I’ve been thinking about the way, when you walk
down a crowded aisle, people pull in their legs
to let you by. Or how strangers still say “bless you”
when someone sneezes, a leftover
from the Bubonic plague. “Don’t die,” we are saying.
And sometimes, when you spill lemons
from your grocery bag, someone else will help you
pick them up. Mostly, we don’t want to harm each other.
We want to be handed our cup of coffee hot,
and to say thank you to the person handing it. To smile
at them and for them to smile back. For the waitress
to call us honey when she sets down the bowl of clam chowder,
and for the driver in the red pick-up truck to let us pass.
We have so little of each other, now. So far
from tribe and fire. Only these brief moments of exchange.
What if they are the true dwelling of the holy, these
fleeting temples we make together when we say, “Here,
have my seat,” “Go ahead — you first,” “I like your hat.”
~Danusha Laméris “Small Kindnesses”

There is true holiness in moments of kindness: I notice it now more than ever. I am given infinite daily opportunities to show kindness to others and when I’m preoccupied, too inside my own head, or feeling too injured myself, I usually walk by without even trying.

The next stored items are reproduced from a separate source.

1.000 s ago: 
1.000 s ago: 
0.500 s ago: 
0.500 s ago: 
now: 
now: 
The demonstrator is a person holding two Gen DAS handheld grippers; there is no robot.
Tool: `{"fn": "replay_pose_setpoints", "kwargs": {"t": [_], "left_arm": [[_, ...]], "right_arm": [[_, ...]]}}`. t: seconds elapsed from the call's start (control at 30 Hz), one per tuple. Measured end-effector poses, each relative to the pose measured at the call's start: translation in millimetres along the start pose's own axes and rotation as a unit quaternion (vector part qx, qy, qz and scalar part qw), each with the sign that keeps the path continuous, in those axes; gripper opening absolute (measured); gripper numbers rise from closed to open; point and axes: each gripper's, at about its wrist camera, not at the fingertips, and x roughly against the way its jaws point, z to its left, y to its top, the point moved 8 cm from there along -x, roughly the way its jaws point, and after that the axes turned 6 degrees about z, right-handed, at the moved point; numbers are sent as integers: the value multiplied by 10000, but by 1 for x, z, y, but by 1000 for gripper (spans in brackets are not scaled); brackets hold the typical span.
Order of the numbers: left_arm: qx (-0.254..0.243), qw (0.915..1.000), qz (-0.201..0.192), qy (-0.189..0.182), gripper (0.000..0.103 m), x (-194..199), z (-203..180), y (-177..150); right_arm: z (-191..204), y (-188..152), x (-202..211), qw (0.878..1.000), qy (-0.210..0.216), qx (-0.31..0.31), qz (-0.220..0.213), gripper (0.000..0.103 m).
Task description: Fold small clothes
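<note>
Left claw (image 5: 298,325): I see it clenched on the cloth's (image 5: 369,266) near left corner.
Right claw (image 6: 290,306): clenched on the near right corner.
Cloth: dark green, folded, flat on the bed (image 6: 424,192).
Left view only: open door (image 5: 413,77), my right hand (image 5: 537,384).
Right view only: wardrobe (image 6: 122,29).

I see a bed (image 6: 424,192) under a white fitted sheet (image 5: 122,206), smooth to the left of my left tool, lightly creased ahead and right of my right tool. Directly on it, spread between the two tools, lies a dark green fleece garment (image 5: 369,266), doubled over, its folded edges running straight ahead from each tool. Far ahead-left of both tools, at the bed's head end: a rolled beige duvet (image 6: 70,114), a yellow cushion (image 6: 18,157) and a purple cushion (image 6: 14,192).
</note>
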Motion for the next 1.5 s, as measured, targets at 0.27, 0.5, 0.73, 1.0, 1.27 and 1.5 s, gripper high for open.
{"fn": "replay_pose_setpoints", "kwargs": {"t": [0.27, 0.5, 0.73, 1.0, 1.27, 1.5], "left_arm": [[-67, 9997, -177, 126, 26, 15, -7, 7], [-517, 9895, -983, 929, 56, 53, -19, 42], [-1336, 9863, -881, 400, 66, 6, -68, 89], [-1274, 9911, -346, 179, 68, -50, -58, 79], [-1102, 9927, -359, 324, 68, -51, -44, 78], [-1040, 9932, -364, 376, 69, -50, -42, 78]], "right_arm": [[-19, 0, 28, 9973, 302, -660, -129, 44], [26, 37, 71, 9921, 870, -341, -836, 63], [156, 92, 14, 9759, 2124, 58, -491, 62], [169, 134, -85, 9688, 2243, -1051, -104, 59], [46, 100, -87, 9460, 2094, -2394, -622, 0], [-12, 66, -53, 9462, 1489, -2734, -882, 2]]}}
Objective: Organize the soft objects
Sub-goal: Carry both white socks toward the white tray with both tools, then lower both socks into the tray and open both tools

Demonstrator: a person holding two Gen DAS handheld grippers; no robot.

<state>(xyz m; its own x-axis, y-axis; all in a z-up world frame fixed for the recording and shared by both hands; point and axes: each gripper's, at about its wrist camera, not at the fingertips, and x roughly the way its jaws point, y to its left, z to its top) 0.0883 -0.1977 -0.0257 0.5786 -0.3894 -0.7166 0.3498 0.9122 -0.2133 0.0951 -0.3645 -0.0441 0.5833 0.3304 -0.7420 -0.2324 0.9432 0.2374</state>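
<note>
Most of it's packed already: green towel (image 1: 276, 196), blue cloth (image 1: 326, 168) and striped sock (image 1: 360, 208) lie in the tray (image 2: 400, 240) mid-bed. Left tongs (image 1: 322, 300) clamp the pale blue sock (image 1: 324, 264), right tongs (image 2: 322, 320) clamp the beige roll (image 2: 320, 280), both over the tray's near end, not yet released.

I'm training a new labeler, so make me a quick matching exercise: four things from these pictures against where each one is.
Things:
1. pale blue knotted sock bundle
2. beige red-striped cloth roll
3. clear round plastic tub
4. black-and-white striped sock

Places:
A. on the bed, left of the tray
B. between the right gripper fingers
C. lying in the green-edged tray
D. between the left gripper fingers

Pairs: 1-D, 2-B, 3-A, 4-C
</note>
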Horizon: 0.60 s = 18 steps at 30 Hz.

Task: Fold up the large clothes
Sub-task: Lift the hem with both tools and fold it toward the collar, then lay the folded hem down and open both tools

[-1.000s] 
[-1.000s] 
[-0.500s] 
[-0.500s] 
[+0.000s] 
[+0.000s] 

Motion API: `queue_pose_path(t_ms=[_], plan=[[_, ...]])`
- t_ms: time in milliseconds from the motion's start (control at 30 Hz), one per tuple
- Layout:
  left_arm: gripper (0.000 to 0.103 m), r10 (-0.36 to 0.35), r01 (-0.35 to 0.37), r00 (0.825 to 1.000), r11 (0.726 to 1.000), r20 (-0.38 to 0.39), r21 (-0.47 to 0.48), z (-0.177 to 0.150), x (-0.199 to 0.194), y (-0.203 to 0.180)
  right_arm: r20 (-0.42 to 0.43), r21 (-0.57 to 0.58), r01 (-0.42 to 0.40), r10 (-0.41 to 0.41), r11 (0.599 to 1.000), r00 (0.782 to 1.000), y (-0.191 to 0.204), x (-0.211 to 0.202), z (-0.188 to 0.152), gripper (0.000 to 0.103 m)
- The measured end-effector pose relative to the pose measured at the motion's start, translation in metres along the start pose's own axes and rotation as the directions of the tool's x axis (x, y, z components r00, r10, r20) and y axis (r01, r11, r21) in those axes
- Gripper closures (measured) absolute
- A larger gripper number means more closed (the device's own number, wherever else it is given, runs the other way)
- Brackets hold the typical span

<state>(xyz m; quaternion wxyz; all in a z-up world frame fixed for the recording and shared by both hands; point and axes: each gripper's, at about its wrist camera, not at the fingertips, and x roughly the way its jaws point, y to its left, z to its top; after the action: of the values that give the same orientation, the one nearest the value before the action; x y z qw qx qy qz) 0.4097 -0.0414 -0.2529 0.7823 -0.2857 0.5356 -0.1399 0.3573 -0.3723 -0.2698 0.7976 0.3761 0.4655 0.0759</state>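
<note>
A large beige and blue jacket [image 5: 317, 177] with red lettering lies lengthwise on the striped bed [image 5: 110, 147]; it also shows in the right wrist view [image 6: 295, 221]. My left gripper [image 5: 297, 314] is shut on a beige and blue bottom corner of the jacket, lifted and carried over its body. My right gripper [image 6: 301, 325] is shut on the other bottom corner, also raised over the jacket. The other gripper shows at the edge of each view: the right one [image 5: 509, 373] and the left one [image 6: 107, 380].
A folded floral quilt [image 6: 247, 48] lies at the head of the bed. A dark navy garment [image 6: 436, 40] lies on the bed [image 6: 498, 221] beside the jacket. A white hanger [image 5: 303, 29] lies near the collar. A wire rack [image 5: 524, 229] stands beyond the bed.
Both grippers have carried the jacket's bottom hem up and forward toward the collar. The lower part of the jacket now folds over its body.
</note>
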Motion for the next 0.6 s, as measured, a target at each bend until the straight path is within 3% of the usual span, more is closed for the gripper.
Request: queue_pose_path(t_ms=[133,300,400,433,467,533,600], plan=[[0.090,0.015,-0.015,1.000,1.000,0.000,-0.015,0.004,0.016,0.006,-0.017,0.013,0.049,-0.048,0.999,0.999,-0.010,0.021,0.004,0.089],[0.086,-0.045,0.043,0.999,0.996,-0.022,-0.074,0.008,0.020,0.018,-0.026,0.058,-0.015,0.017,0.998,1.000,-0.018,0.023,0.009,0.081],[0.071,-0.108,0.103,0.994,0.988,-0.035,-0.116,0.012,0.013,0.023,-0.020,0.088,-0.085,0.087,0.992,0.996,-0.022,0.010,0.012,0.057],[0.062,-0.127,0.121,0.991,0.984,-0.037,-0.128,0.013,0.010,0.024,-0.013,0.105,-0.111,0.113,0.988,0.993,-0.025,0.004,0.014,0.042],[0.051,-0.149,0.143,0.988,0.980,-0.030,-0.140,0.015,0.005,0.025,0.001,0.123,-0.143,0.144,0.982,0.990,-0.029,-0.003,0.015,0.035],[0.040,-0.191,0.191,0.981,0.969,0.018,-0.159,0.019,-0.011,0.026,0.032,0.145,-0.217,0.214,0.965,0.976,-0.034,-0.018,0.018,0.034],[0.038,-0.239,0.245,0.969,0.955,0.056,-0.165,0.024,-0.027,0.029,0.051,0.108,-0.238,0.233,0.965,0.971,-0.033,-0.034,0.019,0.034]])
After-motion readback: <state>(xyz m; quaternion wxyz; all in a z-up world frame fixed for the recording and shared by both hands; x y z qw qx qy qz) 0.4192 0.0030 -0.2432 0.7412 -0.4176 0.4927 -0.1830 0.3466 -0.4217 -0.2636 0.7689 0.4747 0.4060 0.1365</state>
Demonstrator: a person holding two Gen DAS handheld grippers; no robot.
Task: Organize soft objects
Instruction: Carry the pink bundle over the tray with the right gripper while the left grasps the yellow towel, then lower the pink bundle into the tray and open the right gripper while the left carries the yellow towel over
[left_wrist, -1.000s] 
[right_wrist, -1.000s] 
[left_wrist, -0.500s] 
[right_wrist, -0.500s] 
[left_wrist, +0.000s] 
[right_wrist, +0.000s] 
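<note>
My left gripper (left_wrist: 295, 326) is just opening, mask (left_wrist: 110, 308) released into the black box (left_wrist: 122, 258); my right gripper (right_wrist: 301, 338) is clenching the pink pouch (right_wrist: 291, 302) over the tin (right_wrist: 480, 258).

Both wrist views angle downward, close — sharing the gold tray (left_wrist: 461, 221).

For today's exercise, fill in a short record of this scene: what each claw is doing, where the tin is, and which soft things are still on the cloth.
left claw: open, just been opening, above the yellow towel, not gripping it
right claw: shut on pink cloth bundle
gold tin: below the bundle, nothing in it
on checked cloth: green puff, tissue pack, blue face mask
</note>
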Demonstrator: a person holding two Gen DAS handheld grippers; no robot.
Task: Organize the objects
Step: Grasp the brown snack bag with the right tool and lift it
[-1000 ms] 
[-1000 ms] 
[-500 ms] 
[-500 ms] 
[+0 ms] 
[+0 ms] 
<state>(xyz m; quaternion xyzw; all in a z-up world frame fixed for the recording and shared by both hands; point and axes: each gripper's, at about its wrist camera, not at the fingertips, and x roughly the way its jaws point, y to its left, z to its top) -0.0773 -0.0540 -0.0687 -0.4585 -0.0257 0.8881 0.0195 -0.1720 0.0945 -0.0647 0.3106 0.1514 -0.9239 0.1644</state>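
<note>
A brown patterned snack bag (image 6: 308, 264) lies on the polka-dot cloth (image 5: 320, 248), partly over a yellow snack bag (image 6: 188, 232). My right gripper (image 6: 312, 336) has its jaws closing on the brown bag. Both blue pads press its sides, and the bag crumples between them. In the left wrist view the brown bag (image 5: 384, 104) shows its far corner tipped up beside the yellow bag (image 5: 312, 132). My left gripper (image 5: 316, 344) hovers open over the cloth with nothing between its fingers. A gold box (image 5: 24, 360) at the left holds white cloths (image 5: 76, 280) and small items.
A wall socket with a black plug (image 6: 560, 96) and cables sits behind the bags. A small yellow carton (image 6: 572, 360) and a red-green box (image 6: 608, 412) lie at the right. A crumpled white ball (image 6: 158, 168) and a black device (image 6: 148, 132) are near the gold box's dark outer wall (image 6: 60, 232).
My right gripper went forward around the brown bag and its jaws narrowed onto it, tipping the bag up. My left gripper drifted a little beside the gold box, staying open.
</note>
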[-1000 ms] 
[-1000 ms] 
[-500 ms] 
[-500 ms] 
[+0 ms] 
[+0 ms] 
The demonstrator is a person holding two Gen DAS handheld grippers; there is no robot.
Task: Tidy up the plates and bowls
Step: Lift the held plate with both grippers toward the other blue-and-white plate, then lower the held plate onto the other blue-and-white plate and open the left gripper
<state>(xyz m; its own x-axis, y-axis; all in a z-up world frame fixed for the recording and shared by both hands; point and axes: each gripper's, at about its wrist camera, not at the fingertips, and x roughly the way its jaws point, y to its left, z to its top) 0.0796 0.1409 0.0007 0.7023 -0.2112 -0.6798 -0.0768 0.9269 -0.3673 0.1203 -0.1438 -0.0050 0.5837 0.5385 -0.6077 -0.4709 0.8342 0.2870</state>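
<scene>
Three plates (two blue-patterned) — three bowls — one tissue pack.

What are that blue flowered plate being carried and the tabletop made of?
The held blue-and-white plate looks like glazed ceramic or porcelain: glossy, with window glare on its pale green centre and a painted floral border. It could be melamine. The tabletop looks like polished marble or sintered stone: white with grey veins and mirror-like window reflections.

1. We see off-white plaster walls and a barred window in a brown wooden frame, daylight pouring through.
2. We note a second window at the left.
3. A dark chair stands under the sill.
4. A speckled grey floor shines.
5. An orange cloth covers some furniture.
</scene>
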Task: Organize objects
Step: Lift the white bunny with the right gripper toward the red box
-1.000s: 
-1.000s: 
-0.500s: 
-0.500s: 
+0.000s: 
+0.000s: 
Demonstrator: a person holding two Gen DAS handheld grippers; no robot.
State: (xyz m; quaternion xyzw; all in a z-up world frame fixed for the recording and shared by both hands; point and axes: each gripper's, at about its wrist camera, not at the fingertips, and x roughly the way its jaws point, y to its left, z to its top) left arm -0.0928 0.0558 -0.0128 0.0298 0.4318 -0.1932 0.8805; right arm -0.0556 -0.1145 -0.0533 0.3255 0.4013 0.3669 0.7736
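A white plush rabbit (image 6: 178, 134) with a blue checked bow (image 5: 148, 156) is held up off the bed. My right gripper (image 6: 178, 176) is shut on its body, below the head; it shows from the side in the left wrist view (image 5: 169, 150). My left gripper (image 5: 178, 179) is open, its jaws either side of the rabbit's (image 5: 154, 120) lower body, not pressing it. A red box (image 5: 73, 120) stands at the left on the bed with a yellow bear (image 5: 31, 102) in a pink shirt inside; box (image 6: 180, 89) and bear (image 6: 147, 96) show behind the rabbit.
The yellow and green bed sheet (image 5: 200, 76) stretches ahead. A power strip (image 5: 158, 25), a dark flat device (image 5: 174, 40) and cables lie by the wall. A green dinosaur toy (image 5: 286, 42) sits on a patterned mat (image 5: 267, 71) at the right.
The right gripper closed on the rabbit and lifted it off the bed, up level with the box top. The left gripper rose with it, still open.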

Yet when kindness is shown to me, I don’t forget it – it permeates me like a homespun apple pie fragrance that lingers around me, comforting and welcoming me home when I feel alone and a stranger in the world.

I remember all the kindnesses shown to me over the years and always carry them with me. When I have an opportunity in a brief encounter to show kindness, I want to help make someone else feel noticed and special. I want them feel like they belong, right in that moment.

This daily sharing of words and photos is one way I try to give back what I have been gifted over the years. During the two or three minutes of someone looking at what I offer here daily, I want you to know:

you belong here
I am forever grateful for you
your words enrich me with your gift of kindness.

Thank you for being here.

(today I am sharing all the different stages of one special hydrangea bush on our farm)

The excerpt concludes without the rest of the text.